Editor’s note. This appears on the blog of Right to Life of Michigan.
Last week State Rep. Tom Cochran introduced a bill that would legalize doctor-prescribed suicide in Michigan. Rep. Cochran cites years as a professional medic and what he believes are the realities of the terminally ill as reasons for introducing his bill.
RLM’s Legislative Director Ed Rivet was asked by FOX 17 to comment on Rep. Cochran’s bill.
It is important to note that this bill will not go anywhere. With prolife majorities in Michigan’s Legislature and our state’s unique history there is no hope for this bill to get a hearing, let alone advance for a floor vote. Often representatives who are in the minority party will introduce controversial bills to create media attention or conversation on a given topic.
Rep. Cochran’s bill isn’t the first time something like this has been introduced. The people of Michigan decided the issue of doctor-prescribed suicide in 1998 when a ballot initiative (Proposal B) that would have legalized it in Michigan was overwhelmingly defeated by 71 percent of voters.

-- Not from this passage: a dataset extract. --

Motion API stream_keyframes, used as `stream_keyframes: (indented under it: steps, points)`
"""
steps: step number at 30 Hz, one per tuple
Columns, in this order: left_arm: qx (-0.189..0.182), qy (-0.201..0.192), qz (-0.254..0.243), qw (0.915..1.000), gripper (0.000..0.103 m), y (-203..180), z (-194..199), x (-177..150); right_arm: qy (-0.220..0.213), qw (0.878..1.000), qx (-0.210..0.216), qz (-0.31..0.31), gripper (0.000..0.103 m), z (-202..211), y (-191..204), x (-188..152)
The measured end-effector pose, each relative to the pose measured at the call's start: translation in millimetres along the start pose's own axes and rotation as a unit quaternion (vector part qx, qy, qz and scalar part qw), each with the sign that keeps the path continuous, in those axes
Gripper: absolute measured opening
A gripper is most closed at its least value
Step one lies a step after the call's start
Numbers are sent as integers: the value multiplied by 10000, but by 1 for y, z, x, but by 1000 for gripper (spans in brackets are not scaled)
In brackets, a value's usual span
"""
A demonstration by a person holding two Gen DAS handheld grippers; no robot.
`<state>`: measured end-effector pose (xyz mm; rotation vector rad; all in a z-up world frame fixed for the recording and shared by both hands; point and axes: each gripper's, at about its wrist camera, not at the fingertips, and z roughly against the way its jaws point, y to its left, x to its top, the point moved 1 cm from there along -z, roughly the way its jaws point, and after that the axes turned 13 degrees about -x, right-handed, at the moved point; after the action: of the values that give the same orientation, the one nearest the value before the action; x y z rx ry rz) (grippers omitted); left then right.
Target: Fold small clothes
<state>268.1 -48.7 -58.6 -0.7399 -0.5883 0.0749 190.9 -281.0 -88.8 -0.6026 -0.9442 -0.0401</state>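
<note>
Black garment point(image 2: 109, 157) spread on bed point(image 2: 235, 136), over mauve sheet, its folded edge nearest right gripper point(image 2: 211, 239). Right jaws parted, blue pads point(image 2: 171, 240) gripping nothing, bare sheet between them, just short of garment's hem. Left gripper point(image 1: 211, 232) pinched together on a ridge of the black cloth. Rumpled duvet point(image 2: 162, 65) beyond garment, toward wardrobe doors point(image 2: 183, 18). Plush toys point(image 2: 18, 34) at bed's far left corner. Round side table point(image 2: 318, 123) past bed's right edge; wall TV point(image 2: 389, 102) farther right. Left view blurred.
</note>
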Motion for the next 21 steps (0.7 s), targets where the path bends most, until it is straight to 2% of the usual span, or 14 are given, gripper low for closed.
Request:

Once people saw the many troubling questions doctor-prescribed suicide creates, the initiative was easily defeated. Proposal B was the conclusion of Jack Kevorkian’s efforts to turn Michigan into a haven for euthanasia. Kevorkian eventually went to jail for second-degree murder after killing his final patient, Thomas Youk.
Rep. Cochran’s bill shares many of the same problems of earlier efforts in Michigan and current efforts in other states. “Safeguards” wouldn’t include tracking the deadly drugs after prescription and the bill would make it illegal to use the Freedom of Information Act (FOIA) to detect any abuses. Hospitals and the insurance industry would face the choice of paying for patient’s costly medical care or instead offering them cheap lethal drugs. Patients could face pressure from caregivers or family members.
Since Proposal B failed in 1998, Michigan has made (and continues to make) advances in both palliative and hospice care. With these advances, cases of unmitigated suffering are extremely rare. Pain management and hospice care provide appropriate and sufficient means to meet patients’ needs for quality end of life care.
The greatest challenge we face as a nation for end-of-life medical care comes not from pain and suffering, but from medical staff not educating patients on these advances in pain management techniques. Looking at statistics from Oregon, an overwhelming 90 percent of patients requesting the lethal drugs cite fears of loss of autonomy or abilities, compared to only about 25 percent who cite improper pain control or (more specifically) concerns about pain control in the future.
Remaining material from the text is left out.